= AIM OF THE TASK =
When the line containing "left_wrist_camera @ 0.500" is found in the data below, copy it and each line after it through the line containing "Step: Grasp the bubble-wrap", exactly and with no others.

★ ★ ★

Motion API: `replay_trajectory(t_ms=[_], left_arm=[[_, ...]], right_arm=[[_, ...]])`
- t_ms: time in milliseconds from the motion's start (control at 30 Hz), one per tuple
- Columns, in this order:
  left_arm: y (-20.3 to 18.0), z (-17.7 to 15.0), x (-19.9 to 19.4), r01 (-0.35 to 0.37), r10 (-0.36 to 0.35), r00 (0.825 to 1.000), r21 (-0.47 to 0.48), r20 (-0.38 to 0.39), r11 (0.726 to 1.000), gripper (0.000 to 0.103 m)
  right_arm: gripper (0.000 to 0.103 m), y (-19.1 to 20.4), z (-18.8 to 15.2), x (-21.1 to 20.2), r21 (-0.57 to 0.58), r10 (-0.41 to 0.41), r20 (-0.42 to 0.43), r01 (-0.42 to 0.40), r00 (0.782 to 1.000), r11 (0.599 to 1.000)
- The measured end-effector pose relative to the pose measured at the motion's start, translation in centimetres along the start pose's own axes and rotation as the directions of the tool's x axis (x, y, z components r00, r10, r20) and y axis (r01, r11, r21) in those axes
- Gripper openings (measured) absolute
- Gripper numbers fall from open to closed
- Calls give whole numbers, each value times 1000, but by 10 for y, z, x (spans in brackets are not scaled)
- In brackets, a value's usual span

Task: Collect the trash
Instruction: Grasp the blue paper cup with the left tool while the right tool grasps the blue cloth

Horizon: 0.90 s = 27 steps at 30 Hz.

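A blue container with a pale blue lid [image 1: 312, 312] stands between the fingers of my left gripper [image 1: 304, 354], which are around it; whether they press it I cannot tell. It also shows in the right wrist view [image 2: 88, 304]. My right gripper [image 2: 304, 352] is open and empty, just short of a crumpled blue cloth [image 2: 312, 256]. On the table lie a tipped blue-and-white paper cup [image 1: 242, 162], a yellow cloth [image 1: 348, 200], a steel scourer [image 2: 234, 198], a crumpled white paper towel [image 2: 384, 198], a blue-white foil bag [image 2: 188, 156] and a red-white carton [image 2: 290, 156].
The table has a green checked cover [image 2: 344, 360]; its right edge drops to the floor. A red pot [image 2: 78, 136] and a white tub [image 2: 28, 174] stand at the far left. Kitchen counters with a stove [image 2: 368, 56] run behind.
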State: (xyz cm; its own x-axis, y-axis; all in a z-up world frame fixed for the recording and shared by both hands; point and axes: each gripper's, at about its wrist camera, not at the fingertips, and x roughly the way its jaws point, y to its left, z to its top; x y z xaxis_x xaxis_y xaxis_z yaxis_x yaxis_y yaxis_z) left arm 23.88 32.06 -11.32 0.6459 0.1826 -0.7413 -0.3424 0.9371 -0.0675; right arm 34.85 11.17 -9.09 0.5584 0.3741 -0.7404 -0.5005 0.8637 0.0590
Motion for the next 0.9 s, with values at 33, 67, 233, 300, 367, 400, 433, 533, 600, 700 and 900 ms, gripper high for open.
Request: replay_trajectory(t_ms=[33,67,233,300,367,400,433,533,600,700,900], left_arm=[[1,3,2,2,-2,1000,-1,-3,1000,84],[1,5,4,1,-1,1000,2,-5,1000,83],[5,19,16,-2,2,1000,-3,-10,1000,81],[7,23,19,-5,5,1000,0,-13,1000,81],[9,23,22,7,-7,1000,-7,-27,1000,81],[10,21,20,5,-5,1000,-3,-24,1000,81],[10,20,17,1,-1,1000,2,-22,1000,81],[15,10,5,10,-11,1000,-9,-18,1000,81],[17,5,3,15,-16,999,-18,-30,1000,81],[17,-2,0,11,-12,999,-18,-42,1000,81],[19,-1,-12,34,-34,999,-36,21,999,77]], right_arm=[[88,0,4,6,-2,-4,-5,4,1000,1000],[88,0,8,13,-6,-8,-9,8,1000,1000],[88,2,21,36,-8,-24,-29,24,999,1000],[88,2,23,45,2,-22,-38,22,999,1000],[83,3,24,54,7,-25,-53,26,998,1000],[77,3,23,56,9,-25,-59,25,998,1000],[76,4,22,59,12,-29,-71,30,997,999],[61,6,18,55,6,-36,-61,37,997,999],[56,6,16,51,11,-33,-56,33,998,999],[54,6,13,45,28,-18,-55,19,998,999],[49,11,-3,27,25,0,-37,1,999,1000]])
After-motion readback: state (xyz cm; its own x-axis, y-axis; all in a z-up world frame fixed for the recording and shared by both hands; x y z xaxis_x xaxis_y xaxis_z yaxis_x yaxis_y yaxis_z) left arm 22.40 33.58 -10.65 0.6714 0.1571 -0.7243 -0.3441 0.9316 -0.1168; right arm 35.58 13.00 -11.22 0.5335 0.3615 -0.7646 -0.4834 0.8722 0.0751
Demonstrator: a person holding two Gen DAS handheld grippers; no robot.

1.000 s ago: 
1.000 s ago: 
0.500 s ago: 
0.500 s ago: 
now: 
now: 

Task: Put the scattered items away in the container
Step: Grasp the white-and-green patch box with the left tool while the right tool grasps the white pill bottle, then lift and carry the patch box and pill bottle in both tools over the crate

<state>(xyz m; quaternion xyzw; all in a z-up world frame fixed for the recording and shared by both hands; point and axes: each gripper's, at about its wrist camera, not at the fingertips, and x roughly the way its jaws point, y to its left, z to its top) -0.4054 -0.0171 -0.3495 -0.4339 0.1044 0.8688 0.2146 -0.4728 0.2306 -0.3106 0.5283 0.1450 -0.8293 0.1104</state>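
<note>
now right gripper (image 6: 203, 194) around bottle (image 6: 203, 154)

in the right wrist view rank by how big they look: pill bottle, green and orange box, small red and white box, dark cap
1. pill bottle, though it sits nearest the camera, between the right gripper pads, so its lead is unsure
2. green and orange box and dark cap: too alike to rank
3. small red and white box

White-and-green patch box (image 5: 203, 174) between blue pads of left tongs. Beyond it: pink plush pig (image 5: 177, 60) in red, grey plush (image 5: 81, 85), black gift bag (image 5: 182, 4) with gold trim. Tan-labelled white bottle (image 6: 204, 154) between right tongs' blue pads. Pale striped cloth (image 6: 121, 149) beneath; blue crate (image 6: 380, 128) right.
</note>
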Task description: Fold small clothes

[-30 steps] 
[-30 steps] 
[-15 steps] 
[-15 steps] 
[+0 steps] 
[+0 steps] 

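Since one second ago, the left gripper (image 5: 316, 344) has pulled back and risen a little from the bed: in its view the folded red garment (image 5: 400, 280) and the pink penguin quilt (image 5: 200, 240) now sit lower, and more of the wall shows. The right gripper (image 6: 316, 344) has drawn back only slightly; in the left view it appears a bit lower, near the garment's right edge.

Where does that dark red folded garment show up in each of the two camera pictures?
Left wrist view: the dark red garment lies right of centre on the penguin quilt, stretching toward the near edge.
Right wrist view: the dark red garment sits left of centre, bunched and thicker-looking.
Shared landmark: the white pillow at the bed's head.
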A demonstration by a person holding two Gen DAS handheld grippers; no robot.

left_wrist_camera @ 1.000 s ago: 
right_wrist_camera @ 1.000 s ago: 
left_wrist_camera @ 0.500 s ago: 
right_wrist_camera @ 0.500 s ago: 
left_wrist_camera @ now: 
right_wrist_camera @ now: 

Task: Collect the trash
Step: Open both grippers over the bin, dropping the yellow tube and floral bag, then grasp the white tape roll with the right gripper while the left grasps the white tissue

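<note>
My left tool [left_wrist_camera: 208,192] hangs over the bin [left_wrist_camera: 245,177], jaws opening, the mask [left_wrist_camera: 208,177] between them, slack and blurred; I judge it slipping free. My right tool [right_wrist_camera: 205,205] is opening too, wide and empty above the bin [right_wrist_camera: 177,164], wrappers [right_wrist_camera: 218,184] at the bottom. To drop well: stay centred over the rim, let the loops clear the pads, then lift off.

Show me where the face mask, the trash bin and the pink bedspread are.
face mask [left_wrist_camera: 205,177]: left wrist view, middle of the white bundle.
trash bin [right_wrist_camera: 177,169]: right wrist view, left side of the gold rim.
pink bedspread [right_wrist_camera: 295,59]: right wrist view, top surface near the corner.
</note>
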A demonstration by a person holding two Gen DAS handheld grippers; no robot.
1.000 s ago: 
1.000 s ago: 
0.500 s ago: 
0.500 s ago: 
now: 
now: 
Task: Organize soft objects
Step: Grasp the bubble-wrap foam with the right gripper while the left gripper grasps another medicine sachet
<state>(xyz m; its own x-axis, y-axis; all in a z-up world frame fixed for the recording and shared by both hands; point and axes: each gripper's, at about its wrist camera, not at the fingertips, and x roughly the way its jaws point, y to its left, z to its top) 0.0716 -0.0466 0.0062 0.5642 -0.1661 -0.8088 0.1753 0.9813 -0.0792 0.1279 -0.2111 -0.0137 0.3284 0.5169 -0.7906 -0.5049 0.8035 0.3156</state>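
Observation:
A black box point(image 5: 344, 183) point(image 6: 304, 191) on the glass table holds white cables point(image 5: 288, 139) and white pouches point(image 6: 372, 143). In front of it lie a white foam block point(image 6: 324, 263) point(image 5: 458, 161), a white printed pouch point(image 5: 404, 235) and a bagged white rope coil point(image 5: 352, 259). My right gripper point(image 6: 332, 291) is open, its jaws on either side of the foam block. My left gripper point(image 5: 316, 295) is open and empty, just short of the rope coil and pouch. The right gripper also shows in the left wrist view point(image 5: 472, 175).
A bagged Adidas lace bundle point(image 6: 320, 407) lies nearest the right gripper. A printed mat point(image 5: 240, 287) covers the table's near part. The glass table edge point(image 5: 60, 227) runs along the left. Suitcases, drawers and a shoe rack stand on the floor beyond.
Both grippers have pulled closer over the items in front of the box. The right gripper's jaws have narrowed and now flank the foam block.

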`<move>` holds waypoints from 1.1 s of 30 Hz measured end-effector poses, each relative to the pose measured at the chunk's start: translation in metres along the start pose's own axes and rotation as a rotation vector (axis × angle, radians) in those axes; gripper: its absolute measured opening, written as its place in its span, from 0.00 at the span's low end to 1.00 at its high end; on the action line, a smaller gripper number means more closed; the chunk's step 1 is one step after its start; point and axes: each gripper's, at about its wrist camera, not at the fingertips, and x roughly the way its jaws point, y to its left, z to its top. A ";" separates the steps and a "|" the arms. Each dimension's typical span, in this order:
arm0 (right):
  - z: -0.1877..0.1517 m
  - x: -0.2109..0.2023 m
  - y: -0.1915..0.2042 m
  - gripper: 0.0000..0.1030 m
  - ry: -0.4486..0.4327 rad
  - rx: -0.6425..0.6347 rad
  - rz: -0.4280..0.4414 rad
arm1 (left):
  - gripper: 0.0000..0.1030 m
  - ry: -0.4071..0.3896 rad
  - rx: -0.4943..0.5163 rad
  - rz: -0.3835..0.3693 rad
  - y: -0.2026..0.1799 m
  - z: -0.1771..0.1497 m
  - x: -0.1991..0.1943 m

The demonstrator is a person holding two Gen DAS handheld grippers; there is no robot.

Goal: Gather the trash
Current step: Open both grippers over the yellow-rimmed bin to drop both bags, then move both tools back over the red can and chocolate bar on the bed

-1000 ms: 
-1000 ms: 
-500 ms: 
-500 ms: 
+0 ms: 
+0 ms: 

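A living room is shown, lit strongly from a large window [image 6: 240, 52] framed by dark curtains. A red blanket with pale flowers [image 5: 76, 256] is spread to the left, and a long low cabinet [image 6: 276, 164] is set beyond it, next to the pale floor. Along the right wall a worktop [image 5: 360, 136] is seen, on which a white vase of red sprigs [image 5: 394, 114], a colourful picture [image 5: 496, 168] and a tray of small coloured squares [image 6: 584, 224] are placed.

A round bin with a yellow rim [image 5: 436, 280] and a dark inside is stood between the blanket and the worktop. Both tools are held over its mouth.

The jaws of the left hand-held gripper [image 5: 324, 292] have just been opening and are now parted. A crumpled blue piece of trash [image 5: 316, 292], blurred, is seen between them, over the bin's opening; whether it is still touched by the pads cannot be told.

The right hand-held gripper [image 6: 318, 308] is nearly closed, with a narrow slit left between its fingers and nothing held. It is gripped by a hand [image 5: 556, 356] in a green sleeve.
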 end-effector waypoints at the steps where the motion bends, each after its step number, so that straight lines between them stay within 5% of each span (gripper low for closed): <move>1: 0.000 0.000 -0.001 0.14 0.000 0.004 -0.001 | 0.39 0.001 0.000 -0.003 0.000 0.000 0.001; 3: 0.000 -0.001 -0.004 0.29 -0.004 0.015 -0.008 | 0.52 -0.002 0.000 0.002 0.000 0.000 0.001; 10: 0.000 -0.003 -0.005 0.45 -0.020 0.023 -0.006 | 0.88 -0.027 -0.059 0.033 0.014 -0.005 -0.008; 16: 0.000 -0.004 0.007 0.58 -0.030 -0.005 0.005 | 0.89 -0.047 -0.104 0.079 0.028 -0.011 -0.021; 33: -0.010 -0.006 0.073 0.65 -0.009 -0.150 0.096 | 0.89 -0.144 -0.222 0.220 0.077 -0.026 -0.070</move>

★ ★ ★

= TASK RESPONSE =
left_wrist_camera @ 0.500 s ago: 
right_wrist_camera @ 0.500 s ago: 
left_wrist_camera @ now: 
right_wrist_camera @ now: 

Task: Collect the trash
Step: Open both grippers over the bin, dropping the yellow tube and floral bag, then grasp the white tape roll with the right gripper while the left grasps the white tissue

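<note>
My left tool [left_wrist_camera: 208,192] hangs over the bin [left_wrist_camera: 245,177], jaws opening, the mask [left_wrist_camera: 208,177] between them, slack and blurred; I judge it slipping free. My right tool [right_wrist_camera: 205,205] is opening too, wide and empty above the bin [right_wrist_camera: 177,164], wrappers [right_wrist_camera: 218,184] at the bottom. To drop well: stay centred over the rim, let the loops clear the pads, then lift off.

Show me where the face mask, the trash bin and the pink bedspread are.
face mask [left_wrist_camera: 205,177]: left wrist view, middle of the white bundle.
trash bin [right_wrist_camera: 177,169]: right wrist view, left side of the gold rim.
pink bedspread [right_wrist_camera: 295,59]: right wrist view, top surface near the corner.
</note>
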A demonstration by a person holding two Gen DAS handheld grippers; no robot.
1.000 s ago: 
1.000 s ago: 
0.500 s ago: 
0.500 s ago: 
now: 
now: 
Task: Organize soft objects
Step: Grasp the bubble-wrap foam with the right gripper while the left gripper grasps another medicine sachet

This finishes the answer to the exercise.